--- START ---
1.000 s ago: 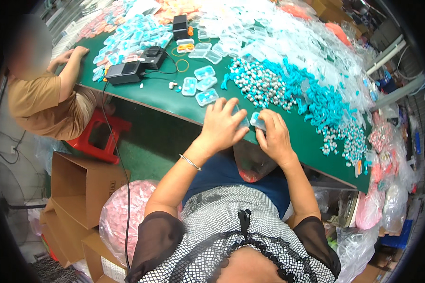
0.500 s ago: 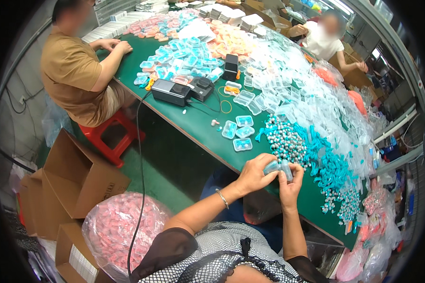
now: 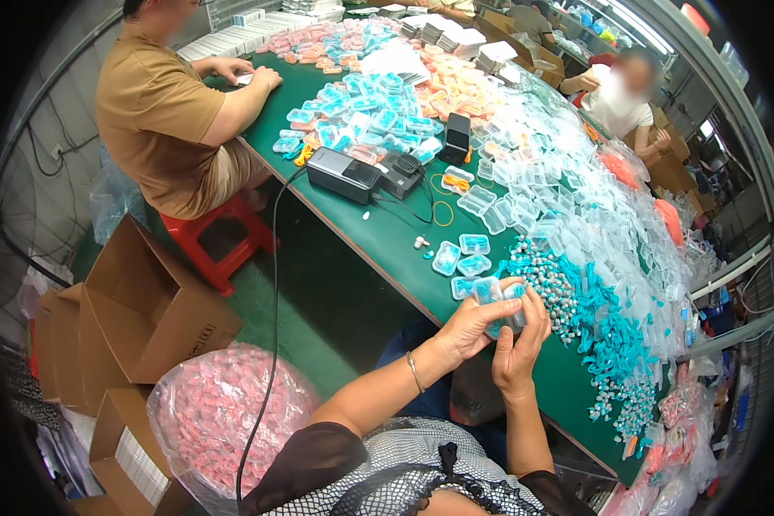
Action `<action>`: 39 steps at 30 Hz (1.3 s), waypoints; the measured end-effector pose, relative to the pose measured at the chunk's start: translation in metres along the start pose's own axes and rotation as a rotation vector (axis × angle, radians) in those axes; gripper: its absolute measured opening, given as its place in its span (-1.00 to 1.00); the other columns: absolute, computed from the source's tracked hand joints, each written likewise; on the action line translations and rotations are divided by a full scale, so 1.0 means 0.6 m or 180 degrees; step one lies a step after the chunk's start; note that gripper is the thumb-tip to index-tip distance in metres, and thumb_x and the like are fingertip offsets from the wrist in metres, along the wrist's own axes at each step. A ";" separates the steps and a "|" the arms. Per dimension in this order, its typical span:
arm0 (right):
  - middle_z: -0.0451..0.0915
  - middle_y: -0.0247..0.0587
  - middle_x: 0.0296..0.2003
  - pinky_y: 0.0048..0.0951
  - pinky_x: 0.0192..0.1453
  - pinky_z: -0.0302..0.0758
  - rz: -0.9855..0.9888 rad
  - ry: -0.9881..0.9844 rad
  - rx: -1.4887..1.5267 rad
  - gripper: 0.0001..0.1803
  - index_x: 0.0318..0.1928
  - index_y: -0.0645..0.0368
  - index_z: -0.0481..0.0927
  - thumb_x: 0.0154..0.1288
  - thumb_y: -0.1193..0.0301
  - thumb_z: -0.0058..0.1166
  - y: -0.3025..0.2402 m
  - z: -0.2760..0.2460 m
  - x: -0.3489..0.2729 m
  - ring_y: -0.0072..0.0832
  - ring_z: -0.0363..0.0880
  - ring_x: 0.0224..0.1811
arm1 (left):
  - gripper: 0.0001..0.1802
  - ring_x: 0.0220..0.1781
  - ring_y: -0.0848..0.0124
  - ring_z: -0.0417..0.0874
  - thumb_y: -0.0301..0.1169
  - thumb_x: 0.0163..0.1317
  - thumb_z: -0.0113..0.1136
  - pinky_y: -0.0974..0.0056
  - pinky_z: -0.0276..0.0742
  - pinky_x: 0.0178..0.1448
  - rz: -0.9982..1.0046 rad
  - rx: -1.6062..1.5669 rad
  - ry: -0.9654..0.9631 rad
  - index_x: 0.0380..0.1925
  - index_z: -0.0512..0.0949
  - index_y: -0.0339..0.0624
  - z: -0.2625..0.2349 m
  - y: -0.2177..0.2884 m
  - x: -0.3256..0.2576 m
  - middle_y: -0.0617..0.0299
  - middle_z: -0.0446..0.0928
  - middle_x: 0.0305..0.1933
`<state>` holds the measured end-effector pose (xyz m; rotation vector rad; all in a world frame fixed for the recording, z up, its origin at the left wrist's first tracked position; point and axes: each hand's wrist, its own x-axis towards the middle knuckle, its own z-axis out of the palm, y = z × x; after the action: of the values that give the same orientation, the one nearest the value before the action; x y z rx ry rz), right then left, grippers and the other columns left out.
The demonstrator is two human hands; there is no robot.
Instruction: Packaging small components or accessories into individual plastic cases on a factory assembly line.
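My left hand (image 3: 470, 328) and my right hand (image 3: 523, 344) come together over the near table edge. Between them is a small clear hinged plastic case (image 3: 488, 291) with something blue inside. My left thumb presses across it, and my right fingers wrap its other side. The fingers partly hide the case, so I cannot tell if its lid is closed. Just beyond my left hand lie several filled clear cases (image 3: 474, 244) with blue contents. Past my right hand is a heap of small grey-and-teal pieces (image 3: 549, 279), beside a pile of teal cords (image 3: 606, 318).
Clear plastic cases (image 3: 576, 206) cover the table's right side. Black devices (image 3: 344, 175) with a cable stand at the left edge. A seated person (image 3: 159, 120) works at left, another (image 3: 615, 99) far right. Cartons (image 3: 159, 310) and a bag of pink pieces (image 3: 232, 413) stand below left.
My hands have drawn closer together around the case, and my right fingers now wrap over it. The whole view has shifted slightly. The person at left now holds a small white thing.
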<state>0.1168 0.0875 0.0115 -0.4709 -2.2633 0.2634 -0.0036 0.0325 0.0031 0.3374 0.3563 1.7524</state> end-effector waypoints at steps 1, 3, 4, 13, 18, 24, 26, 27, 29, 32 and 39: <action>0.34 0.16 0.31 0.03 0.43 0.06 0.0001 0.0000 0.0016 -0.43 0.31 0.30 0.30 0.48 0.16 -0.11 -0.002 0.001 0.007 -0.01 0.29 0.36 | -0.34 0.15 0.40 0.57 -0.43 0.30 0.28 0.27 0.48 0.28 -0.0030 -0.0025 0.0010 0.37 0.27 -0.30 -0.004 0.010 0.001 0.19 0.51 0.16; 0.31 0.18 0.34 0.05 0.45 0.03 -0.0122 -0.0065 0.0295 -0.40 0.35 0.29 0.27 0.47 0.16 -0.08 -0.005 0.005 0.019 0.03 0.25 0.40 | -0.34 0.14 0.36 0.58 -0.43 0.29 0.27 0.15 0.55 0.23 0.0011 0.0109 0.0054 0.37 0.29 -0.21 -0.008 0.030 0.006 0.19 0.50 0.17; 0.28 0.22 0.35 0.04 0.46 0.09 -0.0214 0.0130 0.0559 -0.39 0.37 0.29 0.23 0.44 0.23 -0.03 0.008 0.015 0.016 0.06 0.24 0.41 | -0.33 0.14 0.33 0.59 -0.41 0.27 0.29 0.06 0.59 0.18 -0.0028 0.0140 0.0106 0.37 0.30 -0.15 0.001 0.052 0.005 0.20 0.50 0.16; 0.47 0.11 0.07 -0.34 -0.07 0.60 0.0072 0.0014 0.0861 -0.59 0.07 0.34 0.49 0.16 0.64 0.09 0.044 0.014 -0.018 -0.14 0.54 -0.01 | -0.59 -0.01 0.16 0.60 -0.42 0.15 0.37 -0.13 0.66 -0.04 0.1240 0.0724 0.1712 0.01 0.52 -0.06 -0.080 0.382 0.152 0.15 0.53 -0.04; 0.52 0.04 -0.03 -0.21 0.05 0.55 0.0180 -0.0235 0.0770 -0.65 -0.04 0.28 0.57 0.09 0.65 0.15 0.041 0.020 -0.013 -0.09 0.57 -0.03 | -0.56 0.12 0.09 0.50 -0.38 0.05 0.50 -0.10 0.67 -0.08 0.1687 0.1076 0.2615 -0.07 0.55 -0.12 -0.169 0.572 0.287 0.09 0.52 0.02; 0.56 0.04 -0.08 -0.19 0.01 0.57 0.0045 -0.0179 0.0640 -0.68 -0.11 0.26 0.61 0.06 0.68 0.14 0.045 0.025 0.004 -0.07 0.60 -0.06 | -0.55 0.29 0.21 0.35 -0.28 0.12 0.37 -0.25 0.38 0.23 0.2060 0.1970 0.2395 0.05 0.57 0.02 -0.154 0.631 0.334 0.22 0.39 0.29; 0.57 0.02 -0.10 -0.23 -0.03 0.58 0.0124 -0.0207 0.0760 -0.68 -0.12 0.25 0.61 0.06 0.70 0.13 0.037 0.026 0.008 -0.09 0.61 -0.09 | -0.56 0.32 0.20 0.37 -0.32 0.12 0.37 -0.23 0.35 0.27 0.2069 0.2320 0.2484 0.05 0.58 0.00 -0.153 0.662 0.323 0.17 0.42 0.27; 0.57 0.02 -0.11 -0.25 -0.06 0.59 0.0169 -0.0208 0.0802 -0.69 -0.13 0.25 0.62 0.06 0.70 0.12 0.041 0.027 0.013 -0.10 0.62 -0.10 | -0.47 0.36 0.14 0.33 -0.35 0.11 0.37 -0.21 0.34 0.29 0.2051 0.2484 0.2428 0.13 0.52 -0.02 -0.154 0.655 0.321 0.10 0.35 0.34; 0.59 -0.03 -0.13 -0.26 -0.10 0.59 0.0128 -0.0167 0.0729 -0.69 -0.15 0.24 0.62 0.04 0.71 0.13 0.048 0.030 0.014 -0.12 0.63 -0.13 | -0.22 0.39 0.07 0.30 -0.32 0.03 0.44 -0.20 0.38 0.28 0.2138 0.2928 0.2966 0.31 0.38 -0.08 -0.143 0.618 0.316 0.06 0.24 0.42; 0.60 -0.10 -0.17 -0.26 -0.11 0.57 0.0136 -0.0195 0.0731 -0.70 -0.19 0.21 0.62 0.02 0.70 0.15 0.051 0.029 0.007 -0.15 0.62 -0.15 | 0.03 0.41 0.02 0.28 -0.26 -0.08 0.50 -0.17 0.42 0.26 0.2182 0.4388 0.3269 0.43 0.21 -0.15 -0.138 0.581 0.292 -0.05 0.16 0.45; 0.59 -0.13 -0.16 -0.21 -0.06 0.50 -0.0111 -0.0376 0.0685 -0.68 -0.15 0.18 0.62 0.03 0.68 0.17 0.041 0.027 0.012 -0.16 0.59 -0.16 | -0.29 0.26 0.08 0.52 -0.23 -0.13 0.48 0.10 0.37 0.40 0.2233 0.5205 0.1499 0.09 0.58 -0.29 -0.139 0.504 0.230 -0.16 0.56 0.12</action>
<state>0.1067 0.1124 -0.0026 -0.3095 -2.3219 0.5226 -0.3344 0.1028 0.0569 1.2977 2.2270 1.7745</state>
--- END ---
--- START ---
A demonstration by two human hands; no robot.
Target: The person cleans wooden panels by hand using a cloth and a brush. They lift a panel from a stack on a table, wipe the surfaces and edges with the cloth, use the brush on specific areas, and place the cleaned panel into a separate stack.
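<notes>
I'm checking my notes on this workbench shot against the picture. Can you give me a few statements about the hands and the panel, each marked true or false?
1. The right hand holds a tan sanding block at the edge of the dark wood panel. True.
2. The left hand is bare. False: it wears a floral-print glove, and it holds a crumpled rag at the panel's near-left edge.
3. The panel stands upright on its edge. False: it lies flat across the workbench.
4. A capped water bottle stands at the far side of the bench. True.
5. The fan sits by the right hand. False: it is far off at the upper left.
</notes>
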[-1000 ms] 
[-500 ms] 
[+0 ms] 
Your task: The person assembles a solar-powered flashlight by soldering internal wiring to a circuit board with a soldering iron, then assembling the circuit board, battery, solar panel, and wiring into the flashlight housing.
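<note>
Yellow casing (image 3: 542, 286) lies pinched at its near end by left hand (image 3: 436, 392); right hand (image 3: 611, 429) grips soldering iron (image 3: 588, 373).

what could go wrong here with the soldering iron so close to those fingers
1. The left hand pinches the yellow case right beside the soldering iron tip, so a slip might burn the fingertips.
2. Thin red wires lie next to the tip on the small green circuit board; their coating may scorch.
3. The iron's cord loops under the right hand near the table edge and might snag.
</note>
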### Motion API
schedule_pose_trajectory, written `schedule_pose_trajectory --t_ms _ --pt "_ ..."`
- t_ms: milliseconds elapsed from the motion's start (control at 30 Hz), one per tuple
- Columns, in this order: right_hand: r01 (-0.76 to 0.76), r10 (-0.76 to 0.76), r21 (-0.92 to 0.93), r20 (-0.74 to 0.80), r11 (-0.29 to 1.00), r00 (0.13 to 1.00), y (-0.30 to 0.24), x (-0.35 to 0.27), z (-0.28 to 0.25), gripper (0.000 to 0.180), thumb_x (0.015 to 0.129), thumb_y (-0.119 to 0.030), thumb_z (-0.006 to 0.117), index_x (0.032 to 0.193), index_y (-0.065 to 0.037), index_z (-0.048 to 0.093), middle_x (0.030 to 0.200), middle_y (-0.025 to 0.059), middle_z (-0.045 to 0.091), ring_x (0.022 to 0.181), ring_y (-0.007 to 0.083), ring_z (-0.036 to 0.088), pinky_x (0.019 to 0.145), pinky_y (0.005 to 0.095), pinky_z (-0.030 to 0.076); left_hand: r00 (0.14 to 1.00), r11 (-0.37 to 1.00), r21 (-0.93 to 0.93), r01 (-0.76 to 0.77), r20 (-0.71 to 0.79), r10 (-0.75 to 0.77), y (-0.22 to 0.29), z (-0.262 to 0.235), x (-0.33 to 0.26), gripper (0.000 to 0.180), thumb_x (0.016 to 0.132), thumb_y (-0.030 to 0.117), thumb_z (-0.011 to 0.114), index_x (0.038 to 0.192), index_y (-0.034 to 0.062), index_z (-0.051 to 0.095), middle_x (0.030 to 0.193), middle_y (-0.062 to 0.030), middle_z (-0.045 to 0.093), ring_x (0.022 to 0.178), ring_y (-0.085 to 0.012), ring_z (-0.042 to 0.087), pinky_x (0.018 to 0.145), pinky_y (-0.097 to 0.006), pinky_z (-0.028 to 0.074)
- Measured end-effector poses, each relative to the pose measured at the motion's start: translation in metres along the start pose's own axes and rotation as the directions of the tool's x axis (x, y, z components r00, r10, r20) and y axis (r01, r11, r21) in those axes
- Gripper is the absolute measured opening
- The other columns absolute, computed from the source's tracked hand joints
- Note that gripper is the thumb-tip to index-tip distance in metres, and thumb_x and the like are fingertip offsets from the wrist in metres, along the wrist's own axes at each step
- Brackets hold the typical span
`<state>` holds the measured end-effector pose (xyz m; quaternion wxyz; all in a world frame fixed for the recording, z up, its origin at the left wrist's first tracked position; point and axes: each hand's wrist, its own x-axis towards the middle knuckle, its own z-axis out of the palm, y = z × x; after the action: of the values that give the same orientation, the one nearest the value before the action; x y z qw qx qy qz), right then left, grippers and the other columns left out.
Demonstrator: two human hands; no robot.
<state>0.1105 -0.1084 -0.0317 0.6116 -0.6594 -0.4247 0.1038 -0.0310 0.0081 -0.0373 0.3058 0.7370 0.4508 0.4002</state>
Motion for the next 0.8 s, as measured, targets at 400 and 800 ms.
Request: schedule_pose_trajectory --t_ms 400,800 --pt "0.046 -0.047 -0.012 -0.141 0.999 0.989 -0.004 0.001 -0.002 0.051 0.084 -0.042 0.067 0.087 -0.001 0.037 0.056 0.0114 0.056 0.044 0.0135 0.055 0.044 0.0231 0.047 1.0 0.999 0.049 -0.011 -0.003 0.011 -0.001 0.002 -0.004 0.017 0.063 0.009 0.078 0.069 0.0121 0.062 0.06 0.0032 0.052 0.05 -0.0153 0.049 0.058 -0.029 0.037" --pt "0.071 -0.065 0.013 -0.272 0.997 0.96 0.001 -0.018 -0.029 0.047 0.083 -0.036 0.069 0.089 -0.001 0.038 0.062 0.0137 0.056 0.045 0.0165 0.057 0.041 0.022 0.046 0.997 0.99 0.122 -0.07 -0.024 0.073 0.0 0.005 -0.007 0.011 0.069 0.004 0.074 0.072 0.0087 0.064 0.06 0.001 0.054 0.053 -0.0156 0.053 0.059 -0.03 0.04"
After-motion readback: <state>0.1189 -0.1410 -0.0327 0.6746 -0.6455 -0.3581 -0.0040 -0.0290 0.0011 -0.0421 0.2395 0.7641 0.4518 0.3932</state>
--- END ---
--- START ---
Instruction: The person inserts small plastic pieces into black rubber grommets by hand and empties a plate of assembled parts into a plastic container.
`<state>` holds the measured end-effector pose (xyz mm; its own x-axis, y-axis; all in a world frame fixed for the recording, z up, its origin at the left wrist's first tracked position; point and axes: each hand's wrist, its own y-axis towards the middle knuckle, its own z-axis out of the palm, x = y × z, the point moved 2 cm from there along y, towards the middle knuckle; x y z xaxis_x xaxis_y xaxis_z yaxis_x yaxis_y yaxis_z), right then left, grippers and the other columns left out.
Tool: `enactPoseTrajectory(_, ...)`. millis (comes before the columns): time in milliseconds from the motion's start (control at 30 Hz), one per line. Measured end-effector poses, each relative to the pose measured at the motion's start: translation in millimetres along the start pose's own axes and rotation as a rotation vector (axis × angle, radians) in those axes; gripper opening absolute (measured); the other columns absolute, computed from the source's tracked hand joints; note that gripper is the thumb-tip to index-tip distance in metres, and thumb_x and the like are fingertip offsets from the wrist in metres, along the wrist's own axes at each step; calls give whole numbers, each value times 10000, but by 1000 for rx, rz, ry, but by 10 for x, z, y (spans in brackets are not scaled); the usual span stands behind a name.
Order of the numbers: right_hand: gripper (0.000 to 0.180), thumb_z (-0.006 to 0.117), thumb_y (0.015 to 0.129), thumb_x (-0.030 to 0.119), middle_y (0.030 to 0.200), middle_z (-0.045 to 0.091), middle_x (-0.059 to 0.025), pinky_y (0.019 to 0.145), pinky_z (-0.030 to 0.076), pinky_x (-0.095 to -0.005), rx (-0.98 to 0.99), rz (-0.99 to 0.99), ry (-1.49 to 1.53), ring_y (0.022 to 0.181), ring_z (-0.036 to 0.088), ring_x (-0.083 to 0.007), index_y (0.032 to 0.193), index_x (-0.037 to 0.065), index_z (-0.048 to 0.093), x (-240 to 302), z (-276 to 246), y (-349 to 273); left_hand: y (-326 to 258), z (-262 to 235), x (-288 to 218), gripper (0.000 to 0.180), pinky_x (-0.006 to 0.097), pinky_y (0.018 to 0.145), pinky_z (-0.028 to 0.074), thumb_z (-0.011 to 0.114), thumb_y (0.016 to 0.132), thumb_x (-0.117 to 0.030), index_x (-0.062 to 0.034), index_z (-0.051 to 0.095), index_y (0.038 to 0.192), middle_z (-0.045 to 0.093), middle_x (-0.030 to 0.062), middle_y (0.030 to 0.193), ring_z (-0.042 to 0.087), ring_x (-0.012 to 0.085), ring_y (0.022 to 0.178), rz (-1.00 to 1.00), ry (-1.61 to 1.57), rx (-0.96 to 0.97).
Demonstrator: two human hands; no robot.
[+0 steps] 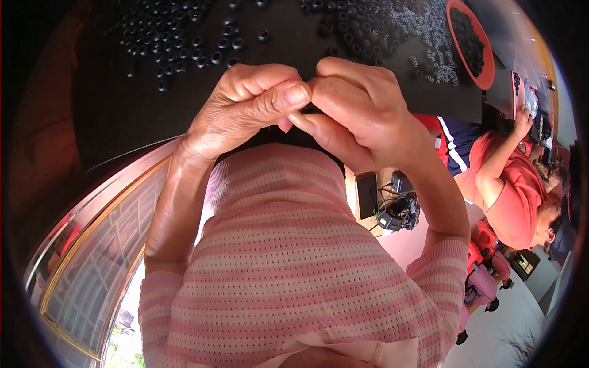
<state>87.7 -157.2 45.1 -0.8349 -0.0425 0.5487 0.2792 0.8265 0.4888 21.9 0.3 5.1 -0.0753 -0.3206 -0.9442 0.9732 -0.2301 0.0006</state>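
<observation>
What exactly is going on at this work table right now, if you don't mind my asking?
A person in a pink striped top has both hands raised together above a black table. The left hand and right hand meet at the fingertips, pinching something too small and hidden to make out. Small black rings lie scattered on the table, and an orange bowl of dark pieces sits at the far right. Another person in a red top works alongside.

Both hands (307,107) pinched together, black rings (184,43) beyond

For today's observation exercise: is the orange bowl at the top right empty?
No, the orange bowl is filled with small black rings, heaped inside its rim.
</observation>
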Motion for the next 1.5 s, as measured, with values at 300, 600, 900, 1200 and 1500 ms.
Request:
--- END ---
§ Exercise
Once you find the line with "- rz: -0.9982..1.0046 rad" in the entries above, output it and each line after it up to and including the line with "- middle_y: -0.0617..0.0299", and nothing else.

§ Result for this task
  - rz: -0.9982..1.0046 rad
  - rx: -1.6062..1.5669 rad
  - ry: -0.9654..0.9631 rad
  - index_x: 0.0380..0.1925
  - index_z: -0.0512..0.0949
  - index_y: -0.0339..0.0624
  - z: -0.2625..0.2349 m
  - y: -0.2177..0.2884 m
  - x: -0.3256..0.2576 m
  - middle_y: -0.0617..0.0299

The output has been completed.